Nesse contexto não é difícil compreender que a democracia racial tratava-se de uma revolução das elites, pelas elites e para as elites. No plano racial de uma revolução do branco para o branco, Fernandes (1989). É nesse sentido que se dá a importância do mito para sustentar a falsa ideia da democracia racial, na qual se ocultavam valores arcaicos que privilegiava a cor branca dominante e eram a essas classes sociais a quem se destinava os melhores trabalhos e condições de vida. Não podemos esquecer que com o decreto abolicionista, outra mão de obra barata se instalou no Brasil, eram os imigrantes europeus, na maioria camponeses sem terra, artesãos falidos, desempregados em geral, marginalizados e excluídos do processo da revolução industrial que vinham buscar trabalho, porque crescia no Brasil a produção do café.

Com o passar do tempo alguns imigrantes tem êxito, enquanto que os negros permaneciam no lugar de subalterno, destinados ao trabalho braçal e a condições de vida cada vez mais precárias, o que para Fernandes (1989, p.36) “confirma o estereótipo de que o negro não serve mesmo para outra coisa”. Entretanto, este mesmo negro jogado a sorte e destinado ao trabalho braçal passou a se interrogar sobre esta condição.

O negro entrou na corrente histórica e interrogava-se por que o imigrante tivera êxito e a massa negra continuava relegada a uma condição inferior e iníqua. Surgem assim as primeiras sondagens espontâneas do meio negro feitas por intelectuais negros e os primeiros desmascaramentos contundentes. O preconceito de cor entra em cena, na consciência social negra, como uma formação histórica [...]. Os próprios negros ganharam condições materiais e intelectuais para erguer o seu protesto. Um protesto que ficou ignorado pelo meio social ambiente, mas que teve enorme significação histórica, humana e

política. De fato até hoje, constitui a única manifestação autentica de populismo, de afirmação do povo humilde como agente de sua própria auto liberação. (FERNANDES, 1989, p. 15)
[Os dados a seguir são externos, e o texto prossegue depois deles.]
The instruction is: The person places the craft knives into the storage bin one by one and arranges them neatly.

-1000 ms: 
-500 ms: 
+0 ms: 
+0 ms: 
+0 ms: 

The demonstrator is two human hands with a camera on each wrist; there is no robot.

Segundo o autor o Protesto Negro apareceu realmente na década de 30, deixando de ganhar dimensões maiores logo em seguida. Tal fato aconteceu devido à precariedade da vida do povo negro, bem como a indiferença do branco e a não aceitação do governo para tudo que era estruturado de maneira democrática. Ainda assim, o protesto negro deixou ganhos para a sociedade, pois era autêntico e revolucionário, no sentido de que lutava pela democratização da ordem republicana através das raças e contra os preconceitos raciais. No que ressalta Fernandes (1989) o protesto negro significou a exigência de uma segunda abolição, pois o negro protesta pela revolução social que não o atingiu, e assim assume o seu lugar de conquistador.